Though the global economic slowdown hasn't helped matters, The Wall Street Journal blames India's politicians. Instead of using the bounty of the boom years to double down on reforms, the ruling left-of-center coalition led by the Congress Party appears to suffer from a strange hankering for the socialist past. This has led it to sacrifice a historic opportunity to swiftly transform India into a middle-income country on the altar of shortsighted populism.

Nobody embodies this sorry state of affairs more than the Prime Minister Manmohan Singh. Ha was once touted as a great reformer, thanks to having been the finance minister who unleashed the "Big Bang" reforms amid a balance of payments crisis in 1991. But his tenure as Prime Minister has been different. Most recently, the first sign of political opposition was enough for him to abandon a plan to lift restrictions on foreign investments in retail. These days he's more likely to be seen muttering darkly about foreign hand behind anti-nuclear protests in the southern state of Tamil Nadu than make a principled case for deeper liberalization.

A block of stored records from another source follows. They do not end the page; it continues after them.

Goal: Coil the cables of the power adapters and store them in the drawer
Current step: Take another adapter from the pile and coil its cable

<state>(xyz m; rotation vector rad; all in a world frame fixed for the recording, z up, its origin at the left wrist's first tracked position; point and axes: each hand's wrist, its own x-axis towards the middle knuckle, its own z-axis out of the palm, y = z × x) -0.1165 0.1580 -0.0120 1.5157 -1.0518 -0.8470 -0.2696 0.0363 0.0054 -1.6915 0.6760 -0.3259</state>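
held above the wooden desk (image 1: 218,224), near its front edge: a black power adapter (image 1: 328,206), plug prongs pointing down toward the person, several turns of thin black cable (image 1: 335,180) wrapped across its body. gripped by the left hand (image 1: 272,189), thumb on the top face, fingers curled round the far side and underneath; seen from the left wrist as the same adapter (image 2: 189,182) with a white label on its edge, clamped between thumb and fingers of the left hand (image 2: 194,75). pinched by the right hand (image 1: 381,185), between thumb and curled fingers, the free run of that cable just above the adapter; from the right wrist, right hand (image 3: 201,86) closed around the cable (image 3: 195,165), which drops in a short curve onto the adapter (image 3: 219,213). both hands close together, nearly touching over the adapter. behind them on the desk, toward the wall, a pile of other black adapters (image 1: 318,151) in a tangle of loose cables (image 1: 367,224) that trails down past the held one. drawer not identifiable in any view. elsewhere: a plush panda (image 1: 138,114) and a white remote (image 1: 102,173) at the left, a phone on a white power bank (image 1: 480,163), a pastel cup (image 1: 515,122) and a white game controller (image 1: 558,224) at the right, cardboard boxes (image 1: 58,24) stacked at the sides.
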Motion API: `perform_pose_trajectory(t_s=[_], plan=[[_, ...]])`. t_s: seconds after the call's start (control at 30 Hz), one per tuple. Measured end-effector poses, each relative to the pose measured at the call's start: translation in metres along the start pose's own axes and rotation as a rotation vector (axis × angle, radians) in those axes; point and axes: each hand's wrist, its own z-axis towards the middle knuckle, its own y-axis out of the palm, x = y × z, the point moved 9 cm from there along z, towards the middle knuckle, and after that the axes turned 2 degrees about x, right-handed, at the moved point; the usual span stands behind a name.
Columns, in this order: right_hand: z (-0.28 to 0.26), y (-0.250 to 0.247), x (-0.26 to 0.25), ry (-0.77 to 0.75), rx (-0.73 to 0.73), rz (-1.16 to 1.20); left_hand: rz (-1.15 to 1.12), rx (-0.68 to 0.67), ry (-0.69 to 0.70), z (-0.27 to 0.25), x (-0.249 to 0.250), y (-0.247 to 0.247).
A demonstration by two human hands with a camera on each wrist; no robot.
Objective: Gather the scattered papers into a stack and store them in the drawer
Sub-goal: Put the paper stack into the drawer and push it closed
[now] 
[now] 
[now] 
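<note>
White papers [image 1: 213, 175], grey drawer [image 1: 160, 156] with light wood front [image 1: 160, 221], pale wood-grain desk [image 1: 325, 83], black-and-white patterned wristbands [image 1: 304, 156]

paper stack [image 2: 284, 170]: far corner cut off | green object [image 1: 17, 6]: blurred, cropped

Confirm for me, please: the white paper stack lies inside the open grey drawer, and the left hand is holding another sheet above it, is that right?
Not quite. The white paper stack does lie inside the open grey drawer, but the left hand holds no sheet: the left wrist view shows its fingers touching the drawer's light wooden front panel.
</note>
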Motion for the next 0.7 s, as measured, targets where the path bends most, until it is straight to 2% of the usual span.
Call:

The government's biggest "achievement" is its flagship National Rural Employment Guarantee Act, which promises each rural person a 100 days of work per year. This distorts labor market, encourages widespread corruption and has helped - along with fuel and fertilizers subsidies to balloon the federal fiscal deficit to an estimated 5.6% of GDP this year instead of the budgeted 4.6%. A proposed food security bill would poor billions of dollars more into a public distribution system already notorious for graft and wastage, and create a new entitlement that future generations will find difficult to kill.

Slowing growth should be taken as a warning that there won't be sufficient spoils to divide if Delhi continues on its current course instead of shifting to a strongly pro-growth policy. The question now is, how quickly will Indian politicians heed  the alarm bell being sounded by slowing growth and undertake reforms to unleash the country potentials.